The star athlete himself was surprised by his global silver medal, saying, “I’m really proud to win this silver medal. This medal is a bonus for me. That wasn’t the plan, the objective; it was just the final.”
Prior to Tebogo’s achievement, several athletes, including Ferdinand Omanyala of Kenya, had come close but fell short in their quest for a world medal in the men’s 100-meter race on the Hungarian track. The most recent athlete to come close was South Africa’s Akani Simbine, who achieved this feat three times in 2017, 2019, and 2022.
Tebogo has emerged as a rising star in world athletics, and not just on the African continent.

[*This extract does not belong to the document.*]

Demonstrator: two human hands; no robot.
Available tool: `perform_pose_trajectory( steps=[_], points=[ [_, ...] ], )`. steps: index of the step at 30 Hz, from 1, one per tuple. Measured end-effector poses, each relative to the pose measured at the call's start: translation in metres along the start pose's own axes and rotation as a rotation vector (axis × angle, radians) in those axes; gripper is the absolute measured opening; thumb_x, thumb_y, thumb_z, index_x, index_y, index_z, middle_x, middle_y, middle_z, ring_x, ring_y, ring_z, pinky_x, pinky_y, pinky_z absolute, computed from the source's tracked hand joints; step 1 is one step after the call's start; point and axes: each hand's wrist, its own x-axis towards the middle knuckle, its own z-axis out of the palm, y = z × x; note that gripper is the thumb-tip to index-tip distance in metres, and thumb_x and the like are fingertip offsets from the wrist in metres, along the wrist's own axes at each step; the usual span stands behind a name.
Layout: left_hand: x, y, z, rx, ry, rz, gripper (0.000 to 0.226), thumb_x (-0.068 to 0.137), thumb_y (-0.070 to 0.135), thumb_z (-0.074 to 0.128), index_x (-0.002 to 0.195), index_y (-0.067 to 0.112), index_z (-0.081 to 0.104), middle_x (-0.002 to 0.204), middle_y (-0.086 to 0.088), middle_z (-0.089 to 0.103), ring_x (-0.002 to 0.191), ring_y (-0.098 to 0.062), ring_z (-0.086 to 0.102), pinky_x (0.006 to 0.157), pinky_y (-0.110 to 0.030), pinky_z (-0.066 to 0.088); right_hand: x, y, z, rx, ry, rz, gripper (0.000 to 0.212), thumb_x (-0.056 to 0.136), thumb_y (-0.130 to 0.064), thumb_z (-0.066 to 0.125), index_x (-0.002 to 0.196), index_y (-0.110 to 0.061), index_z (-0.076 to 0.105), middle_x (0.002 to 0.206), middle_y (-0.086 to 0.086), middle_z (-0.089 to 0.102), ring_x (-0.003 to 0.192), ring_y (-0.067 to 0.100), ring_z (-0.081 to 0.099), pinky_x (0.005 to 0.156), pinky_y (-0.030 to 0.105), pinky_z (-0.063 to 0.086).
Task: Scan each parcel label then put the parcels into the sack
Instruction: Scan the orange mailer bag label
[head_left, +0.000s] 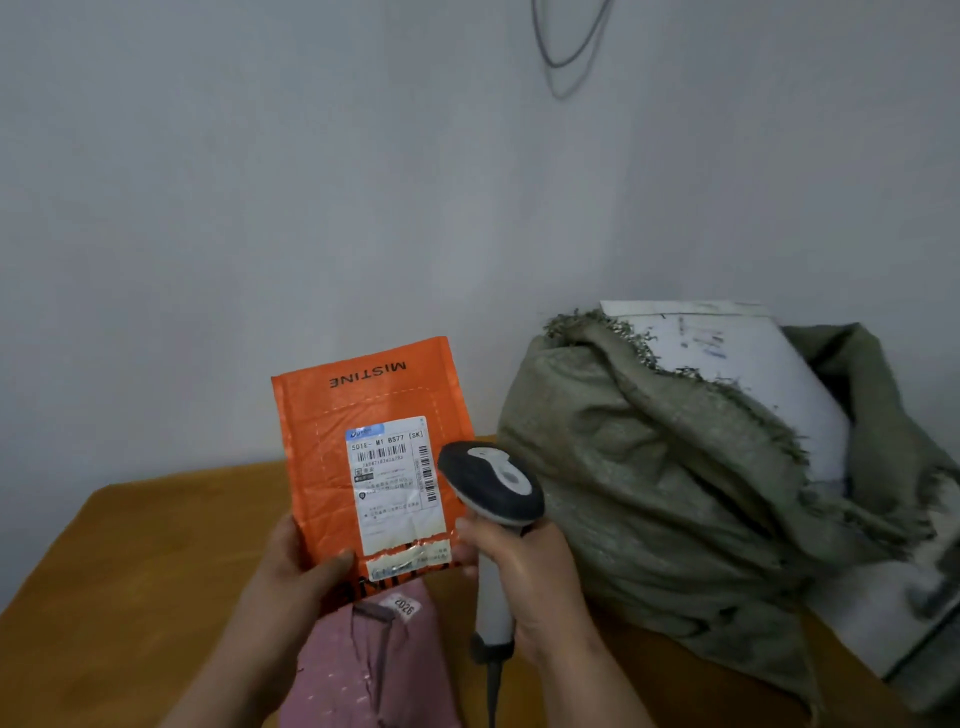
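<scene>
— Holding two things here, one per hand. My left hand (304, 558) pinches the lower left corner of the orange parcel (363, 457), thumb on the front face, fingers behind it.

— And the right?

— My right hand (524, 577) is curled round the white handle of the scanner (491, 486). Its dark head sits just beside the parcel's right edge, overlapping the lower right of it from this view. Which way the scanner's window faces I cannot tell.

— How does the parcel lie?

— Upright, lifted off the table (130, 571), long axis near vertical and tilted slightly to the left at the top. The label (395, 483) faces me and reads the right way up; the printed brand name near the top edge is upside down.

— What is around you?

— Below my hands a pink parcel (363, 670) lies flat on the table, with a small white tag near its top. To the right stands the sack (649, 493), grey-green woven stuff with a frayed mouth, open towards the upper right. A white parcel (753, 374) sticks out of that mouth. A cord runs down from the scanner's handle. Behind everything, a plain wall (260, 182) with a loop of cable high up.
</scene>
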Motion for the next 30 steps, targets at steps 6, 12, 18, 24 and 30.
perform_pose_trajectory(
  steps=[6,12,18,24,30],
  points=[
    [-0.015,0.033,0.071,0.114,-0.005,0.218,0.048,0.094,0.005,0.062,0.133,0.031,0.052,0.114,-0.004,0.073,0.096,-0.022,0.074,0.087,-0.049,0.058,-0.018,-0.023,-0.054,-0.005,0.122,-0.097,0.022,0.078,-0.011,0.08,0.099,-0.016,0.075,0.087,0.002,0.079,0.083,0.016,0.075,0.07,0.026,0.059],
    [-0.022,0.095,0.176,0.115,0.011,0.603,0.042,0.095,0.015,0.064,0.126,0.042,0.054,0.116,0.011,0.07,0.103,-0.008,0.069,0.083,-0.033,0.06,-0.012,-0.062,-0.129,0.101,0.329,-0.268,0.033,0.074,-0.011,0.086,0.105,-0.018,0.076,0.086,0.001,0.078,0.085,0.021,0.073,0.089,0.048,0.059],
    [-0.009,0.125,0.32,0.147,0.009,0.802,0.072,0.092,0.016,0.067,0.15,0.037,0.03,0.111,0.011,0.07,0.099,0.001,0.069,0.083,-0.026,0.058,0.015,-0.126,-0.236,0.196,0.369,-0.43,0.014,0.076,-0.015,0.083,0.088,-0.018,0.077,0.084,0.002,0.078,0.091,0.027,0.075,0.092,0.052,0.057],
    [0.029,0.108,0.429,0.59,0.016,0.733,0.077,0.094,0.016,0.062,0.153,0.038,0.018,0.113,0.014,0.062,0.083,0.005,0.063,0.059,-0.001,0.043,0.045,-0.153,-0.322,0.199,0.354,-0.446,0.032,0.082,-0.009,0.078,0.07,-0.039,0.08,0.077,-0.004,0.078,0.085,0.025,0.076,0.08,0.04,0.061],
    [0.054,0.081,0.443,1.53,-0.098,0.344,0.066,0.094,0.058,0.05,0.151,0.03,0.035,0.155,-0.001,0.038,0.139,-0.025,0.041,0.114,-0.05,0.026,0.069,-0.138,-0.355,0.176,0.251,-0.253,0.006,0.081,-0.008,0.079,0.085,-0.012,0.08,0.087,0.01,0.079,0.088,0.03,0.076,0.089,0.057,0.058]
  ],
)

He showcased his potential by becoming a double world junior champion in the 100m and securing double runner-up positions in the 200m in 2021 and 2022.
At the young age of 18, Tebogo made history by becoming only the second runner ever to break the ten-second barrier in the 100m before turning twenty, sharing this distinction with Trayvon Bromell. Just a few months later, he also broke the 20-second barrier in the 200m, further solidifying his talent and potential in the sport.
Going forward, the 20-year-old has set his sights on the 200-meter event, aiming to add another medal to his already impressive collection.
“I think that after this medal, the continent and the country will think about organizing more races, and big races that people want to see,” Tebogo, who divides his training between Gaborone, the capital of Botswana, South Africa, and Europe throughout the year, said.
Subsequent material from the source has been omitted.